The material studied by Bozovic's team was unusual in that it consists of layers of two materials, one metallic and one insulating, that are not superconductors on their own, but rather exhibit superconductivity at the interface between them [see http://www.bnl.gov/bnlweb/pubaf/pr/PR_display.asp?prID=822].
The layer identified as essential to the superconductivity by the zinc-substitution experiment represents the second copper-oxide layer away from the interface. The scientists found that the presence of zinc had no effect on the transition temperature at which superconductivity sets in, about 32 kelvin (-241 Celsius), except when placed in that particular layer. In the latter case, the scientists observed a dramatic drop in the transition temperature to 18 kelvin (-255 Celsius). The reduction in transition temperature provides a clear indication that that particular layer is the "hot" one responsible for the relatively high temperature at which superconductivity normally sets in for this material.

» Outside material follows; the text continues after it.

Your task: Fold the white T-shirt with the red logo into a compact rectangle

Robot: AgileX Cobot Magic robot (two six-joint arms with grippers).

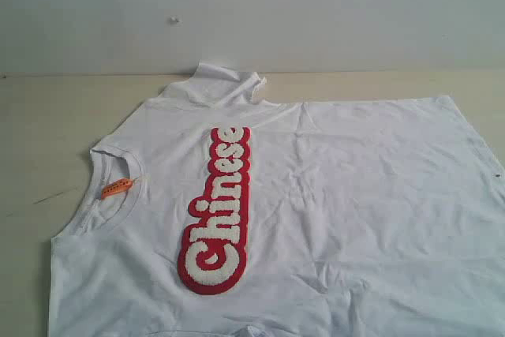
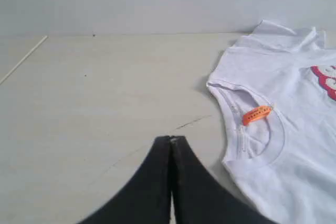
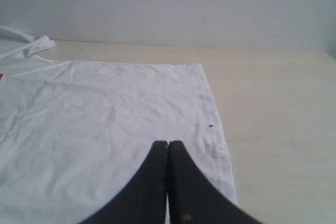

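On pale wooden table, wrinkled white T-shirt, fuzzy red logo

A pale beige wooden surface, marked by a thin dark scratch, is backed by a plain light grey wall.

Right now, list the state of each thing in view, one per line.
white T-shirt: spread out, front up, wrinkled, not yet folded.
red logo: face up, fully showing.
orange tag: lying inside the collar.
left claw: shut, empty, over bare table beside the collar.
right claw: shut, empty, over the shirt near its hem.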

"We now have a clean experimental proof that high-temperature superconductivity can exist, undiminished, in a single copper-oxide layer," Bozovic said. "This piece of information gives important input to our theoretical understanding of this phenomenon."
Bozovic explained that, in the material he studied, the electrons required for superconductivity actually come from the metallic material below the interface. They leak into the insulating material above the interface and achieve the critical level in that second copper-oxide layer.
But in principle, he says, there are other ways to achieve the same concentration of electrons in that single layer, for example, by doping achieved by applying electric fields. That would result in high-temperature superconductivity in a single copper-oxide layer measuring just 0.66 nanometers.
From a practical viewpoint, this discovery opens a path toward the fabrication of electronic devices with modulated, or tunable, superconducting properties which can be controlled by electric or magnetic fields.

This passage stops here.